Gringo und das Windrad

Ich hoffe, ihr habt das Wochenende genauso genossen wie ich. Heute ging es zu meinem Freund Gringo.

Nein, ich werde meinem Lieblingsmenschen nicht untreu. Gringo ist der Name eines - zugegebenerrmaßen - sehr männlichen Wisentbullen;-)
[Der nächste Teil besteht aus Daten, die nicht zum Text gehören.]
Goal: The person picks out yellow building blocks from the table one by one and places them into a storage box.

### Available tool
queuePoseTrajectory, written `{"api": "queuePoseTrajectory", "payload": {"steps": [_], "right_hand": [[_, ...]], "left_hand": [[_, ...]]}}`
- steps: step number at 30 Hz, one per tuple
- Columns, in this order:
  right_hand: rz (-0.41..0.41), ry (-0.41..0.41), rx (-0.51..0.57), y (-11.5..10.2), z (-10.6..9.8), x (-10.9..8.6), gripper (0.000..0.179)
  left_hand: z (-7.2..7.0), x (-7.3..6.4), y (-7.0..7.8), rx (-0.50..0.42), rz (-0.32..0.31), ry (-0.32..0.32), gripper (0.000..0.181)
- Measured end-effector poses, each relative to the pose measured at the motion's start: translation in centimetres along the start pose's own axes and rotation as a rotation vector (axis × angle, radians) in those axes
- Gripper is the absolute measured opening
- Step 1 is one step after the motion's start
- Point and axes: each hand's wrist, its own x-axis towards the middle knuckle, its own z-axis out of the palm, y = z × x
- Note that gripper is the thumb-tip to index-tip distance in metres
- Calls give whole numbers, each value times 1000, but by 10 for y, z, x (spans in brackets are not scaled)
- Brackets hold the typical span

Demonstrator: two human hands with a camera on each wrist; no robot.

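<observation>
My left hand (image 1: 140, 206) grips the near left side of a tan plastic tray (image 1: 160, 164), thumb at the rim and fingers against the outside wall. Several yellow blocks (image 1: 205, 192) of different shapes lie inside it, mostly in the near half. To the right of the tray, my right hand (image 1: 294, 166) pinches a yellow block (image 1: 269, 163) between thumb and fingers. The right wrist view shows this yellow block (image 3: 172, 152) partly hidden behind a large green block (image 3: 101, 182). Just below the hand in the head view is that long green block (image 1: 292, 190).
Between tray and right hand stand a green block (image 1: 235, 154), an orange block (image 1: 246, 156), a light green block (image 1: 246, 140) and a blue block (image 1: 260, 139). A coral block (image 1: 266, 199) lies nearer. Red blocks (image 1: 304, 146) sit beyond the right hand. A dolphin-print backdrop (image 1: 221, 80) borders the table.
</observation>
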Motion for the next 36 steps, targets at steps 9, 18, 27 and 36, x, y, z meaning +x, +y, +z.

Ich liebe dieser Tiere, erinnern sie mich doch an die Bisons in Nordamerika, auch wenn diese Vertreter noch um einiges größer sind. Vor gut drei Jahren war ich dabei, als Gringo als neuer Bulle in das Gehege überführt wurde. Das war schon ein beeindruckendes Erlebnis. Vorher hieß es, dass es nicht ohne Risiko wäre und man mit Rangkämpfen zu rechnen hat. Immerhin kann ein ausgewachsener Bulle fast eine Tonne auf die Waage bringen. 

Was dann jedoch passierte war wirklich bezaubernd: Ganz, ganz zaghaft näherten sich die Tiere einander an. Zuerst schoben sie ihre ziemlich langen Zungen vor und berührten den anderen sehr vorsichtig damit. Erst danach stupsten sie sich sachte mit den Nasen. Das alles passierte sehr langsam und wirklich gaaaaaaaaanz vorsichtig. In so einem Koloss steckt scheinbar auch eine gehörige Portion Sanftheit.


Am Ende dieses Tages stand ich dann zum ersten Mal in meinem Leben unter einem Windrad. Imposant. Und irgendwie unheimlich. Ich malte mir die ganze Zeit aus, dass eines der Rotorblätter auf mich drauf fallen könnte.
Ich würde unheimlich gerne mal auf eines hinauf. 


Findet eigentlich noch jemand außer mir, dass Windräder im Dunkeln irgendwie gruselig sind? Ich fahre oft abends sehr dicht an ihnen vorbei und sie tauchen oft plötzlich, groß und schemenhaft neben mir auf.

1 Kommentar:

  1. Solche wilden Kuhverwandten oder Arten finde ich auch wunderschön. Wir waren vor kurzem auf Texel, dort gibt es mittlerweile einige Herden (ich weiss nicht, vielleicht schottisches Hochlandrind) wild aussehnder Rinder, die uns zu Anfang ordentlich eingeschüchtert haben. Im Wald sahen sie auch wunderschön aus, zwischen den Bäumen in der Farbe so darin verschwindend, und ein paar Kälber waren dabei. Die riesigen ausgewachsenen Tiere hat man lieber nur aus der Ferne angeschaut, aber gleichzeitig strahlen sie so eine Ruhe aus.